Avalon warns that the big changes he envisions will not happen over night. "We're talking about a 50-year horizon here," he says. He is pushing for a long-term county-wide Creek Enhancement Plan that "reflects the community's vision for its creeks." In the meantime, the District is in preliminary talks with one city regarding a pilot project that would examine the entire system of creeks within their watershed and develop a comprehensive flood control and creek restoration plan for it.

Pam Romo of Friends of the Creeks is "cautiously optimistic" about the direction the District is headed, in part because of what she says is a new willingness on the part of historically concrete centric agencies, such as the Army Corps of Engineers, to explore alternative approaches. The Corps' Karen Rippey agrees. "We have a great opportunity to start doing things in a new way right now, in part because of the leadership of the Administration and especially the Bay Area congressional delegation." Rippey points to the Water Resources Development Act of 1996, which authorizes the Corps to provide technical, planning and design assistance to non-federal agencies for watershed management and restoration projects, including "demonstration of technologies for non-structural measures to reduce destructive impacts of flooding."

The San Francisco Regional Board's Larry Kolb says he thinks the creek restoration movement will only grow with time and "flood control agencies are the logical leaders, since they know the area's waterways better than anyone. They're starting to use their expertise to work with streams rather than against them."

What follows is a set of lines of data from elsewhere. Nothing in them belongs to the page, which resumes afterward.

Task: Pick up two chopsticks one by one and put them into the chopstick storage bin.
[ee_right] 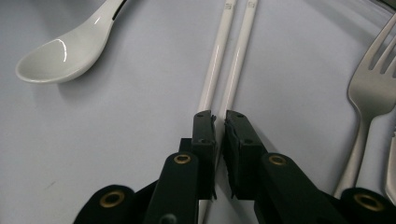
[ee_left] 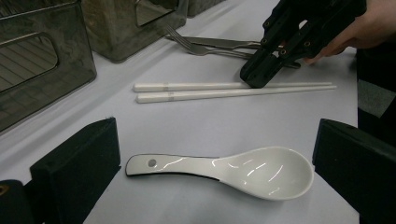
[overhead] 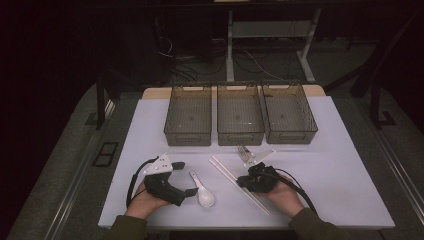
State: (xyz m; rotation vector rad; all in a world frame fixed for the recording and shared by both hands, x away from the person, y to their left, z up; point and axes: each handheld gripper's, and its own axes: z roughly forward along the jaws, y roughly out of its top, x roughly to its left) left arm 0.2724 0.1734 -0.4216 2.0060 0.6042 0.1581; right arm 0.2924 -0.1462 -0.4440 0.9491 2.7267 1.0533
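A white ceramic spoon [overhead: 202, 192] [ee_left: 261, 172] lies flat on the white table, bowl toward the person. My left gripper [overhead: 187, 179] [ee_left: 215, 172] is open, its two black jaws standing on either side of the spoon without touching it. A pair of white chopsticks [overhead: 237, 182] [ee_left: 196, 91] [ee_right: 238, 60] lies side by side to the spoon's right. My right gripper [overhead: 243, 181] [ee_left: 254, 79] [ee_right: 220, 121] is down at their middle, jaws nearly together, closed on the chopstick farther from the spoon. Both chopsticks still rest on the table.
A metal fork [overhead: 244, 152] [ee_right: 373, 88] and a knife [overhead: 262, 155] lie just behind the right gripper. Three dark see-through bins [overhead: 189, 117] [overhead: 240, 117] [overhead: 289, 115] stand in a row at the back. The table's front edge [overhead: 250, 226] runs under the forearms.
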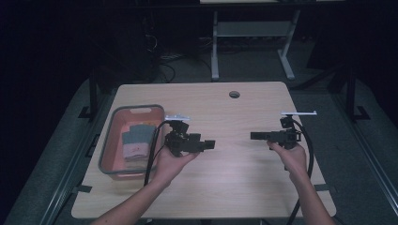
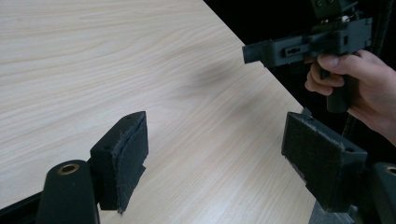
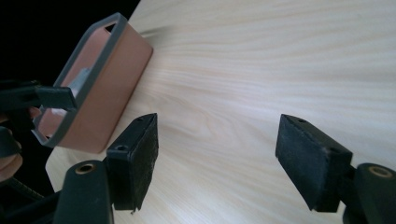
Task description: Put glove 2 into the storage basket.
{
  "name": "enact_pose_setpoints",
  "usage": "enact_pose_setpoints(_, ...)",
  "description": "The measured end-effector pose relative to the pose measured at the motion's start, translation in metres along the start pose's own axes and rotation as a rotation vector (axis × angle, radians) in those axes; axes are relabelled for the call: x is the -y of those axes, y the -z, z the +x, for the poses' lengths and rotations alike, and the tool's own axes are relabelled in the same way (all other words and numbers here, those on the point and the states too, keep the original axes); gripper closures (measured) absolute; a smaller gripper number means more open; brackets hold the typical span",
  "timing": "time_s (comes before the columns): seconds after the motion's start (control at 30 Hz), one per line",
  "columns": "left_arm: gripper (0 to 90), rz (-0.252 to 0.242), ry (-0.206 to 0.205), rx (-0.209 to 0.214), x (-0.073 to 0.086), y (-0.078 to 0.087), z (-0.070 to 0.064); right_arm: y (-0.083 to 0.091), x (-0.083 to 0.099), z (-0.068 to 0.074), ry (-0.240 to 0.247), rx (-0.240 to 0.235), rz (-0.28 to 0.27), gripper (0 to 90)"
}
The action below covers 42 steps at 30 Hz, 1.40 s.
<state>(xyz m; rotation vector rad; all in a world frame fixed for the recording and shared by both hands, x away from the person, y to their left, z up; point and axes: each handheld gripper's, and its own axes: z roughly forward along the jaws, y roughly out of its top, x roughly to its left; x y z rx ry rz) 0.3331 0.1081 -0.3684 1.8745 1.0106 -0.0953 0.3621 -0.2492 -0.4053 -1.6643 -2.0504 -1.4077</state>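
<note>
High view was dim; the surroundings beyond the table (image 1: 244, 178) were mostly black, with only a white desk frame (image 1: 253, 33) legible behind it. The person's forearms were cut off by the bottom edge.

Left gripper (image 1: 210, 144) was held above the table just right of the pink bin (image 1: 110, 140), pointing toward the right gripper (image 1: 255, 136), well apart from it. In the left gripper view its jaws stood wide apart with nothing between them, bare wood grain below; the right gripper showed at top right, partly cropped, in the right hand (image 2: 355, 79).

Right gripper view: jaws likewise spread wide, nothing held, table surface between the pads (image 3: 144, 158). The bin showed at upper left, tilted by the camera angle, its near wall hiding most of the inside.

Pink bin, grey rim, sat at the table's left side. Contents from the high view: folded cloths (image 1: 136, 140), grey-green on top, a pinkish one below. Count could not be made out; the left gripper's cable (image 1: 152, 154) crossed the bin's right edge. Neither gripper touched the bin.
</note>
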Motion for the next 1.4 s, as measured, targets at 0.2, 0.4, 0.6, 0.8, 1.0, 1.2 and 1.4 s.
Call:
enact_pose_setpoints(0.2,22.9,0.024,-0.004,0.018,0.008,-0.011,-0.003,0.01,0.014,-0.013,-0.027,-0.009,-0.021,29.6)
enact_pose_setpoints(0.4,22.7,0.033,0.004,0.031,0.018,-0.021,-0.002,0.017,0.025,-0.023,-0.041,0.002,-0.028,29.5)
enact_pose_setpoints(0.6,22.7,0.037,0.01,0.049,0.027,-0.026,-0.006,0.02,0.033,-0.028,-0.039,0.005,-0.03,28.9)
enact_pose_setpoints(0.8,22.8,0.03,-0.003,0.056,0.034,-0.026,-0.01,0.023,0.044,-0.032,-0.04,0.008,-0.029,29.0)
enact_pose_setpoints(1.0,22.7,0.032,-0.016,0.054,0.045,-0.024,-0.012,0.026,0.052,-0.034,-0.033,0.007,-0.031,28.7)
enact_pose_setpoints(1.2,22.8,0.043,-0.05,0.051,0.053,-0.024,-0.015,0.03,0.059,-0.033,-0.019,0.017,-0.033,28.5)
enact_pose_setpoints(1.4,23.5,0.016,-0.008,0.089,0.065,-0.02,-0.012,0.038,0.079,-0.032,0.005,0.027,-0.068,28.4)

Of course, the biggest constraint on Avalon's plans is money, and to that end public education about the County's creeks is a priority. "We want to increase citizen interest in the creeks because with interest comes funding." Avalon hopes that by developing proactive environmental restoration and enhancement plans, his agency will be in a good position to apply for state and federal grants.

Money is also an issue for the Santa Clara Valley Water District, widely acknowledged pioneer of the new ethos of flood control. Next year a benefit assessment that provides much of the District's discretionary funding will expire; the District will seek voter approval of a new tax to fund a comprehensive program that includes vigorous watershed management. The district's George Fowler says he's hopeful that the tax will receive the required two-thirds vote. "Whenever we interact with the community we get the same message: environmental protection is a major priority," he says, adding that most people seem to understand that addressing this priority has a cost.

In the meantime, Fowler's agency is continuing its existing menu of environmental protection measures, including water quality protection, fish barrier removal, and the use of lower-impact flood protection measures such as bypass channels, setback levees and revegetation projects wherever possible. The District is also staking out a position with regard to new development in the area, which increases runoff and therefore flood risk and water pollution. "We are not trying to take over control of land use, but we are being more proactive in conveying the district's vision" of what constitutes responsible land use, says Fowler. The District recently doubled the number of staff charged with working with city and county planners to evaluate development proposals in terms of their impact on streams and flood flows.

Despite all these good intentions, Contra Costa's Avalon warns that in the urbanized Bay Area "we can never go back to the pre-European creek, the primordial forest. But we can do a much better job of protecting the environment as well as people and property."